*To do*.
Search the material below for the word "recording" and copy every line in which it occurs.

*Supplied material*.

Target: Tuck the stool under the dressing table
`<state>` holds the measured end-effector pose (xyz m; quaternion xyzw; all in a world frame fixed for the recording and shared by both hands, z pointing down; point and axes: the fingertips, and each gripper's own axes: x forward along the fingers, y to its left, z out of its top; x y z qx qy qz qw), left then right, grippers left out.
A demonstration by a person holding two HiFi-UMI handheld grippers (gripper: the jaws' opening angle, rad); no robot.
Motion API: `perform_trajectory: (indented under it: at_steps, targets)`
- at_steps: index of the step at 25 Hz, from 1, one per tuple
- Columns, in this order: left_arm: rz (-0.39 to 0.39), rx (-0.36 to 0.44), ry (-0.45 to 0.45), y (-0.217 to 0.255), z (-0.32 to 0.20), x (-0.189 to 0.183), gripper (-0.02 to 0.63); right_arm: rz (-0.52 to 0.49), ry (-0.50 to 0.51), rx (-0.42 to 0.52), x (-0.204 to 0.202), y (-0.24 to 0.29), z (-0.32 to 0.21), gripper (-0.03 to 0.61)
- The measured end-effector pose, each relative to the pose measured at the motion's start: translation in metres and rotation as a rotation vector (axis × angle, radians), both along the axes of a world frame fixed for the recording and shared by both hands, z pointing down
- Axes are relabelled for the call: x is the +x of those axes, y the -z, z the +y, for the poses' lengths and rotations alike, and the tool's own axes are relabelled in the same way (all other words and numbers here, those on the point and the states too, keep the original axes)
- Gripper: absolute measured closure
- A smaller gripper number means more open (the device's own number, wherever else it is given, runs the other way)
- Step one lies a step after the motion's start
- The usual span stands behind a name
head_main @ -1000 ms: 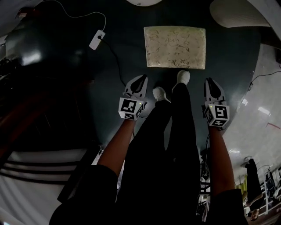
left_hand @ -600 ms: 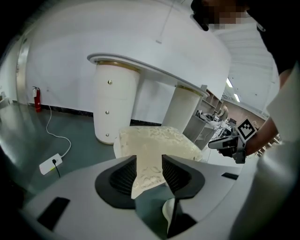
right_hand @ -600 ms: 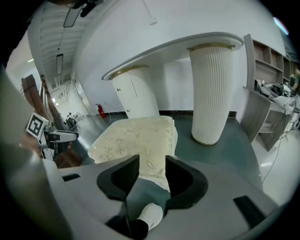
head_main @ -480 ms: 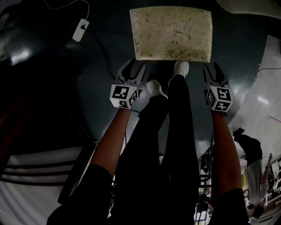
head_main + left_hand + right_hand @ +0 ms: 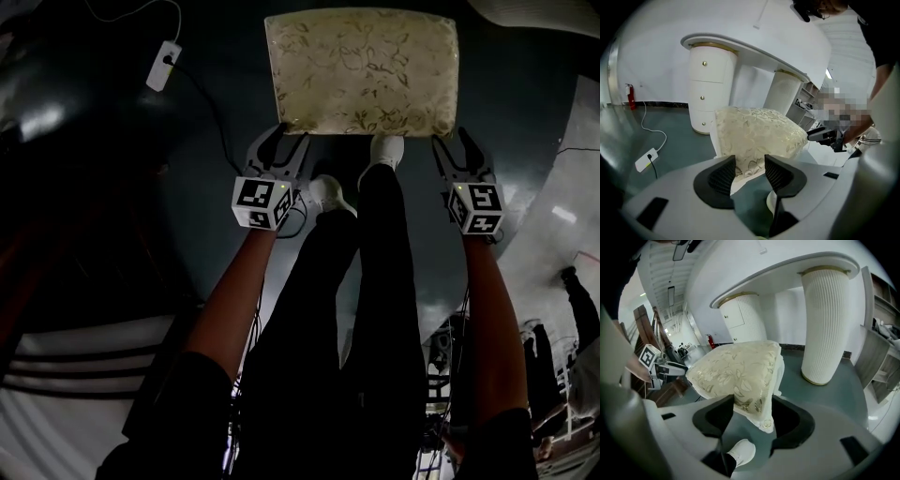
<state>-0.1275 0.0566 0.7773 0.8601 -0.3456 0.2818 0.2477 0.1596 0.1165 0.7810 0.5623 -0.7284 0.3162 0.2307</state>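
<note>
the stool (image 5: 361,70) stands on the floor at the top centre, not yet under the dressing table (image 5: 754,47), and the left tongs (image 5: 284,136) and right tongs (image 5: 457,141) are opening around its two near cushion corners, probably to push it straight.

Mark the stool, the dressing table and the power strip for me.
stool (image 5: 361,70), head view, middle of the cushioned seat.
dressing table (image 5: 711,86), left gripper view, front of its drawer pedestal.
power strip (image 5: 161,66), head view, its white body on the floor.
</note>
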Motion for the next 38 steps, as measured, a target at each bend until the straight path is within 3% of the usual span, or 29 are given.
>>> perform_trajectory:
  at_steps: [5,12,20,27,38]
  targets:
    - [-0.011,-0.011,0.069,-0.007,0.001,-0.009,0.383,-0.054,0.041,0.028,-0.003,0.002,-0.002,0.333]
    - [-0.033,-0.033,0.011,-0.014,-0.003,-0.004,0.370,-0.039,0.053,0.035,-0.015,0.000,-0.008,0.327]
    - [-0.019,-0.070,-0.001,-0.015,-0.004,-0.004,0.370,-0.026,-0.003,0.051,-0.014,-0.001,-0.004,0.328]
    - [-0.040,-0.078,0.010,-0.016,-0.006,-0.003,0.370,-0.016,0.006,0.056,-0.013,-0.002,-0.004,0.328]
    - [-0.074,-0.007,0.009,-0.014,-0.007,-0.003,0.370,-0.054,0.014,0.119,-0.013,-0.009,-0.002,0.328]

*Your response*.
`<state>` holds the measured end-effector pose (xyz m; quaternion xyzw; all in a world frame fixed for the recording and shared by both hands, z pointing down; point and axes: the fingertips, and each gripper's own axes: x forward along the fingers, y to its left, z out of its top; x y z qx qy qz qw), left then right, grippers left out.
- The measured end-effector pose, each relative to the pose measured at the motion's start: translation in metres and rotation as a rotation vector (axis × angle, radians), both along the axes of a world frame fixed for the recording and shared by both hands, z pointing down

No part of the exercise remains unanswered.